Material provided:
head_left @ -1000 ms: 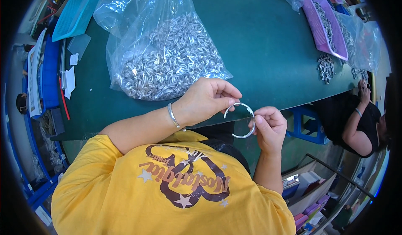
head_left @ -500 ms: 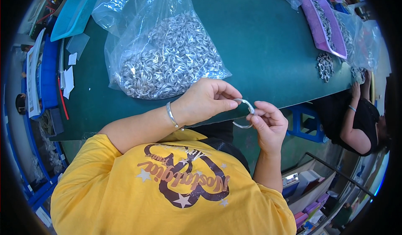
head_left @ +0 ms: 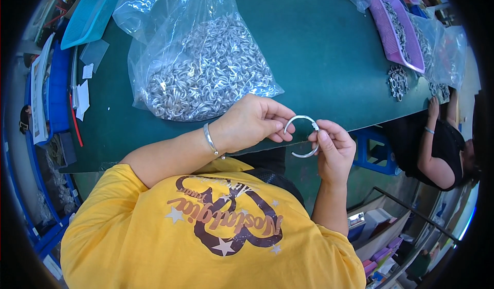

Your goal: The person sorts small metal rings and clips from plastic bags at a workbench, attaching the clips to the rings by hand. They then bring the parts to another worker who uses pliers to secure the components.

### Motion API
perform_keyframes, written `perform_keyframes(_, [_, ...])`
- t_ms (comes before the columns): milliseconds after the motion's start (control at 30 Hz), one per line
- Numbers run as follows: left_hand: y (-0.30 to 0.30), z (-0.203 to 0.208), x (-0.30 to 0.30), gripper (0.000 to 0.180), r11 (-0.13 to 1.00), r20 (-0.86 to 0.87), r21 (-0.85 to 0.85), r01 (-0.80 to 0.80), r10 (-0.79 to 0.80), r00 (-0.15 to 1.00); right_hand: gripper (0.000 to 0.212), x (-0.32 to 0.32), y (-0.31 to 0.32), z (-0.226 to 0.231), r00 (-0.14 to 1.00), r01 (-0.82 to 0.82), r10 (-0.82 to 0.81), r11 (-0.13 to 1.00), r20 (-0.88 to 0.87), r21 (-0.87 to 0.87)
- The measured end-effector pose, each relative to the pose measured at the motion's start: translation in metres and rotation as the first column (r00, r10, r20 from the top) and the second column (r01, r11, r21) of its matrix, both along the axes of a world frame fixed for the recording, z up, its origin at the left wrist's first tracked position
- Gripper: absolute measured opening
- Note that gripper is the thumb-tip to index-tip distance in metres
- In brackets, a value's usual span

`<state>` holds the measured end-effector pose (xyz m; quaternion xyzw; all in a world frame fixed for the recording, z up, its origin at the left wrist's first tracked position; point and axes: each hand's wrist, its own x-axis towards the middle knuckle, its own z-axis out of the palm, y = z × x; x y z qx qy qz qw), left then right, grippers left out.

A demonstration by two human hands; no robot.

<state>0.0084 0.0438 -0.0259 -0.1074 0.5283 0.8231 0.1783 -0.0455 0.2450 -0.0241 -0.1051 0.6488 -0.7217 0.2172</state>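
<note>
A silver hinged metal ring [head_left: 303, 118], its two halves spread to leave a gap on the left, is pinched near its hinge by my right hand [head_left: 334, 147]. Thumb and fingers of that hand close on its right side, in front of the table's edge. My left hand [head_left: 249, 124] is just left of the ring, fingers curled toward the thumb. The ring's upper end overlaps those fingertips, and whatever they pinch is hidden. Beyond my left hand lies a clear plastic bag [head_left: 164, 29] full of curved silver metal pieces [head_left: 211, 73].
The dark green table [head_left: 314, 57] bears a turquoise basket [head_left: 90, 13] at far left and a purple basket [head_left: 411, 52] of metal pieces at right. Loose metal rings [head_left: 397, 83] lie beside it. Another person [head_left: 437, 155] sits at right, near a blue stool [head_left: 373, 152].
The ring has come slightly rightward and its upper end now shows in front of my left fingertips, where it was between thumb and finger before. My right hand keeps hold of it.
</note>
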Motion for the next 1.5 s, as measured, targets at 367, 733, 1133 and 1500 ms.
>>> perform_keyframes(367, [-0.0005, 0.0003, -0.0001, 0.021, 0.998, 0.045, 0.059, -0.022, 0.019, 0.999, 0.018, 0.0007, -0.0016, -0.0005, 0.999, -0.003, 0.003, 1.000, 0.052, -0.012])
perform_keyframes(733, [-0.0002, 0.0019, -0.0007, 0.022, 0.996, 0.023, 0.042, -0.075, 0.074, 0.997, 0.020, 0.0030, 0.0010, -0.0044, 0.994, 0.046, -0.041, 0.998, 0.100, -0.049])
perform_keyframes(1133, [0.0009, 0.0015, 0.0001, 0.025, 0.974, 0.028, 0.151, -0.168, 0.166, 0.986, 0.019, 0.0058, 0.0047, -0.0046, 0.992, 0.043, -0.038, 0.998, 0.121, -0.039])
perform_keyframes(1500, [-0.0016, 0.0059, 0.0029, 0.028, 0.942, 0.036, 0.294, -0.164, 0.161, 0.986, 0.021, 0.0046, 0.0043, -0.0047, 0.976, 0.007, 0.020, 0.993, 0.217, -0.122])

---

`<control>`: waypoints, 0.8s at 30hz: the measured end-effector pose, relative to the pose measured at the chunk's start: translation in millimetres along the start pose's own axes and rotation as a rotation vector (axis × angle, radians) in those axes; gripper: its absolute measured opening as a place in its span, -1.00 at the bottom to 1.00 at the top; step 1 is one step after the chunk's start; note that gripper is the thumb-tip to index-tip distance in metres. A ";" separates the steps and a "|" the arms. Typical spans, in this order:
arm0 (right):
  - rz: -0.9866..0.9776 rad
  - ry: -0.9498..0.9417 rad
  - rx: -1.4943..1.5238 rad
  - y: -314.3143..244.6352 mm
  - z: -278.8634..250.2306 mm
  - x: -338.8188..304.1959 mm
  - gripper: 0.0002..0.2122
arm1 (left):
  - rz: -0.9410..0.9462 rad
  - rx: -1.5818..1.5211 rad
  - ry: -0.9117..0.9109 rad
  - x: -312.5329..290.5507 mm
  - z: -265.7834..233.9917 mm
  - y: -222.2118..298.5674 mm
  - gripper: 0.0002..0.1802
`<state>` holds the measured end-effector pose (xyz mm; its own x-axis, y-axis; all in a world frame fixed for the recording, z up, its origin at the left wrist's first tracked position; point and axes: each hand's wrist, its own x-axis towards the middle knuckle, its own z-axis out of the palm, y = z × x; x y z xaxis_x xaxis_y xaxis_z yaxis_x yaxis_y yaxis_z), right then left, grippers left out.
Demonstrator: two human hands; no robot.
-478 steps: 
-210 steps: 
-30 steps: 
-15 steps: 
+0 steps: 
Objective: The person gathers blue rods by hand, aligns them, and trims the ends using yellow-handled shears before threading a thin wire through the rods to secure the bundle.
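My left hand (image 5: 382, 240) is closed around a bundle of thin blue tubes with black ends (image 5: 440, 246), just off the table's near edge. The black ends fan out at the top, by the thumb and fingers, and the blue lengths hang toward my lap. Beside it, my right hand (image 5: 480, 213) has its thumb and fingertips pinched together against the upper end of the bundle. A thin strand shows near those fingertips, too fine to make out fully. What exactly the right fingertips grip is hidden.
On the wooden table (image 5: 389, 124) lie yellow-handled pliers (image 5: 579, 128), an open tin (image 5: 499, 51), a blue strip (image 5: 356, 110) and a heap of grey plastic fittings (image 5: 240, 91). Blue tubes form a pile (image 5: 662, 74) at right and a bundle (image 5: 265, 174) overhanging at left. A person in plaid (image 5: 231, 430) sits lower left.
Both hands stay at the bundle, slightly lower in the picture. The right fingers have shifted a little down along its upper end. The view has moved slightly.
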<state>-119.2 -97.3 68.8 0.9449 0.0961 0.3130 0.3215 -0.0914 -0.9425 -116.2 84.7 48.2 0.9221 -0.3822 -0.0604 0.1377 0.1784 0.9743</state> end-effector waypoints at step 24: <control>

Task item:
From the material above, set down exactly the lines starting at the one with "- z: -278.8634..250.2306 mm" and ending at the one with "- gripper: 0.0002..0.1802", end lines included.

Reply to the task:
  - z: -278.8634..250.2306 mm
  - x: -338.8188..304.1959 mm
  - gripper: 0.0002..0.2122
arm1 (left):
  - rz: -0.9410..0.9462 rad
  - rx: -1.5818..1.5211 rad
  - ry: -0.9117..0.9109 rad
  - x: -312.5329..290.5507 mm
  - z: -265.7834..233.9917 mm
  - y: -222.2118..298.5674 mm
  - gripper: 0.0002..0.1802

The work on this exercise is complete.